As Jesus promised, we must carry our cross. We must drink the cup he drinks and be baptized into his death, but we also rise with him, and we hope for glory (Mark 10:39). Even as we die in union with Christ, we ascend in contemplation, beholding the creation as a witness to the Word. “O Lord my God,” says the Psalmist, “how excellent is your greatness! You are clothed with majesty and splendor. You wrap yourself with light as with a cloak and spread out the heavens like a curtain” (Ps. 104:1-2). “Ever since the creation of the world,” says St. Paul, “his eternal power and divine nature, invisible though they are, have been understood and seen through the things he has made” (Rom. 1:20). Raised with Christ, we see and hear the world as a witness to Jesus Christ. The clouds, the winds, flames of fire, the foundation of the earth, water, and thunderbolts all bear witness to the Word through whom all things were made (Ps. 104:3-7).

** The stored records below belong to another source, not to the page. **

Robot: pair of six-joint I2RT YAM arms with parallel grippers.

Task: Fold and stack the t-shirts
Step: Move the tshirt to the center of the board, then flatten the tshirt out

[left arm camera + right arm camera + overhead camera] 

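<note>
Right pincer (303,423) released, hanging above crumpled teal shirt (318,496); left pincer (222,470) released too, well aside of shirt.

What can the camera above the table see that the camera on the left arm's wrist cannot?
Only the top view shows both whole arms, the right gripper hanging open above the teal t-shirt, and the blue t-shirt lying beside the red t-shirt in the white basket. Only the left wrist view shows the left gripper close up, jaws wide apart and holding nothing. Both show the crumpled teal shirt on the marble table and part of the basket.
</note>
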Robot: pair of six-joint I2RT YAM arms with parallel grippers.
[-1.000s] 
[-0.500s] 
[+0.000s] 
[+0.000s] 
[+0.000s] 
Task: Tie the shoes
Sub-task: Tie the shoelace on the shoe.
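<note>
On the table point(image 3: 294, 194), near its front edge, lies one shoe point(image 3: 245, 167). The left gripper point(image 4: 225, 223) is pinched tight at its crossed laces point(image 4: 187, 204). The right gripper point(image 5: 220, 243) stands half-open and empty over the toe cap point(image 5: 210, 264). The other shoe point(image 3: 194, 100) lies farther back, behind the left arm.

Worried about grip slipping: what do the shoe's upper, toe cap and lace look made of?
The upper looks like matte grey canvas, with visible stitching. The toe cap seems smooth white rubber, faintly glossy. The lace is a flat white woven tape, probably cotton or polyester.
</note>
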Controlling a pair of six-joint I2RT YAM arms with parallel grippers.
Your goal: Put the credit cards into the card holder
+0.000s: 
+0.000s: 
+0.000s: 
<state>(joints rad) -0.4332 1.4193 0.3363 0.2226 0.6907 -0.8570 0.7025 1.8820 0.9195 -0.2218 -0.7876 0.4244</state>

Risen with Christ, we see “how manifold are your works,” and yet we ascend even above these works to rest in the divine presence. We go up with Christ in a very special way, not merely as the ones whom in love God created, but as the ones whom the Son has redeemed and saved. In a sense, our redeemed state is more excellent than the state of our first innocence. “O God, who wonderfully created, and yet more wonderfully restored, the dignity of human nature” (BCP, p. 252).

As we pass through things temporal, we are, moment by moment, “more wonderfully restored.”

Look It Up: The Exsultet (BCP, p. 286)

Think About It: To redeem a slave, you gave a Son.